In case you have managed to dodge the flurry of information regarding Intel's discrete GPU plans, Alchemist will get the party started in the desktop graphics card arena. Intel is tapping TMSC's 6-nanometer node for its first run of GPUs, a decision that came down to evaluating cost, performance, and capacity—the three factors Intel considers regardless of whether it decides to build chips in-house or externally.
This was mentioned by Intel's graphics boss, Raja Koduri, during a recently published interview by a Japanese news outlet. During the interview, he confirmed that Intel's hardware partners will get in on the Alchemist action.
"Partners and I think there will be a differentiation of ODM [original design manufacturer], and that will lead to the ultimate customer interest," Koduri said.
The implication there is that add-in board (AIB) partners are likely to veer off from the reference blueprint and offer up custom-cooled and perhaps overclocked models. Which would not be surprising—they do the same for most graphics card models from AMD and NVIDIA. It's only a question mark here because this is Intel's first discrete GPU effort since Larrabee, which it scrapped over a decade ago.
What he did not reveal, however, is a list of add-in board (AIB) partners that will be cranking out Alchemist cards. To that end, multiple Chinese news outlets report that ASUS, Gigabyte, and MSI are all on board, and possibly others.
To what extent, that remains to be seen. But it's nice to see that the major players are bringing Alchemist into the fold, rather than leaving Intel to go at it alone with reference designs.

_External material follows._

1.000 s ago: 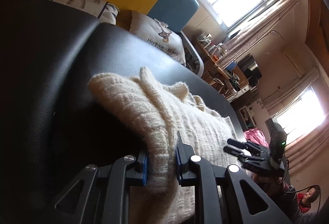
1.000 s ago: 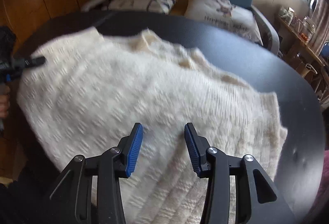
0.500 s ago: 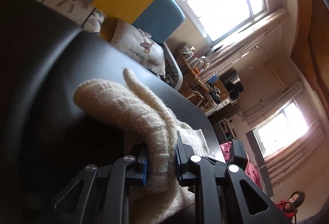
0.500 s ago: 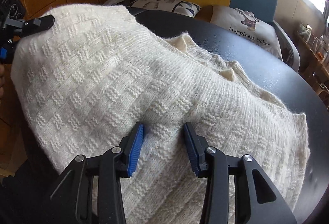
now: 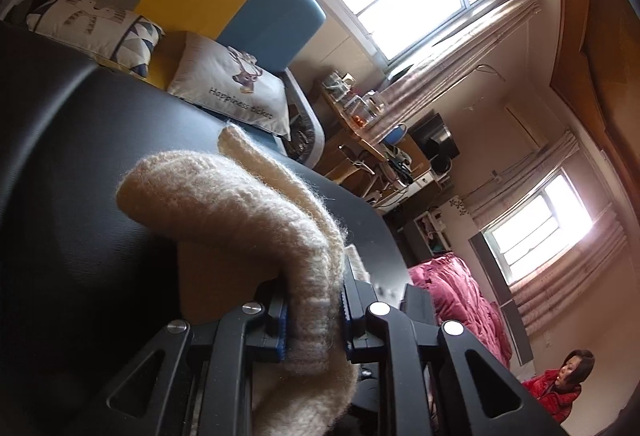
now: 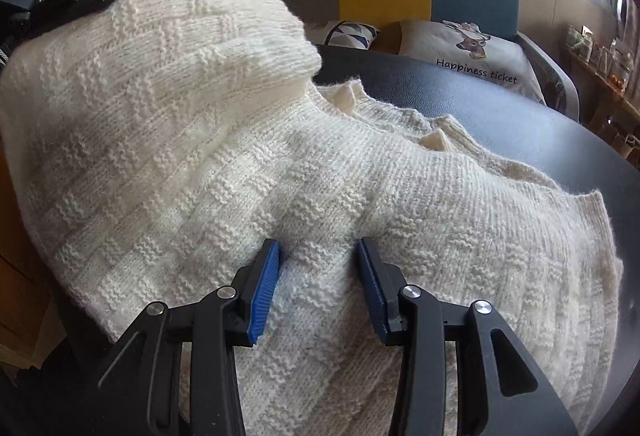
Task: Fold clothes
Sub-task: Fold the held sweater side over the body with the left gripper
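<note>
Sweater (image 6: 280, 155) flap now higher in left claw (image 5: 312, 316), over table (image 6: 520, 115).

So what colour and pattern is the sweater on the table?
Cream-white sweater, knitted in a basketweave block texture; clearest in the right wrist view.

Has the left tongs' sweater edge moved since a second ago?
Yes. Sweater edge, clamped in left tongs, rose off the black table, now overlapping the wooden wall.

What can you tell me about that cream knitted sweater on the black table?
The sweater is cream, thick and fuzzy, knitted in a basket-weave pattern. Most of it lies on the black table. The left gripper pinches one edge between its fingers and holds that side raised. The right gripper presses into the middle, its blue-padded fingers apart.
</note>
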A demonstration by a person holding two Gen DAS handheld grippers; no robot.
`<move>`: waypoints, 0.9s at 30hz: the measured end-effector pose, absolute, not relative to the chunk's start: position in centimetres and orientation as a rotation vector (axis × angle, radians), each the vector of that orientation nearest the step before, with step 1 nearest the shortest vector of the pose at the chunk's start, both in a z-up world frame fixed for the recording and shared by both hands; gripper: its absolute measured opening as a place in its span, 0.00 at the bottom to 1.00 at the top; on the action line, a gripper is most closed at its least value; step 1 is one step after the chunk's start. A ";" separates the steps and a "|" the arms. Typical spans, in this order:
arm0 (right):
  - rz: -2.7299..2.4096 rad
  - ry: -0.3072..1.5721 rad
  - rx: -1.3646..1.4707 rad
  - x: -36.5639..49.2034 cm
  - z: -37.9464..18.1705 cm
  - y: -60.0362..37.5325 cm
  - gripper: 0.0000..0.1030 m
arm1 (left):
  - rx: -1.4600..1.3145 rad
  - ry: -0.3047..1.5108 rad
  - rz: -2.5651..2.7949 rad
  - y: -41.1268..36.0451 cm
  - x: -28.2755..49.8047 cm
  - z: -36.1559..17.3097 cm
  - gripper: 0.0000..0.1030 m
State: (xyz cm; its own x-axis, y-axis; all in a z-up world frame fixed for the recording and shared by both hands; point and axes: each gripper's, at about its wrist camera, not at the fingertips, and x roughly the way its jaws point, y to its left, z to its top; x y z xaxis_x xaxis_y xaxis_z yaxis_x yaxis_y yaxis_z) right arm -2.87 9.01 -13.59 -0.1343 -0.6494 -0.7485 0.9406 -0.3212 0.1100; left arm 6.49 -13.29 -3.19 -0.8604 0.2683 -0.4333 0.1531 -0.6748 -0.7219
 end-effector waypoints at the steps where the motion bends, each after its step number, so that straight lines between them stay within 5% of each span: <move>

It's also not surprising. After all, ASUS and Palit had both already built a card around Intel's early DG1 Software Development Vehicle (SDV) for testing among developers.
Also worth noting is that Alchemist gaming GPUs will have baked-in overclocking support. It is extremely plausible, then, that ASUS, Gigabyte, and MSI will employ factory overclocks to their custom models, or at least some of them.
Final specs and other details will have to wait, though if previous rumors end up being correct, Intel's performance target is around the same level as a GeForce RTX 3070 or Radeon RX 6700 XT. That wouldn't be class-leading, but perhaps good enough to make a splash.
Additionally, Intel CEO Pat Gelsinger is on record saying he expects the company is "gonna start being in a position to really put pressure on NVIDIA for the first time in forever." Would that be nice!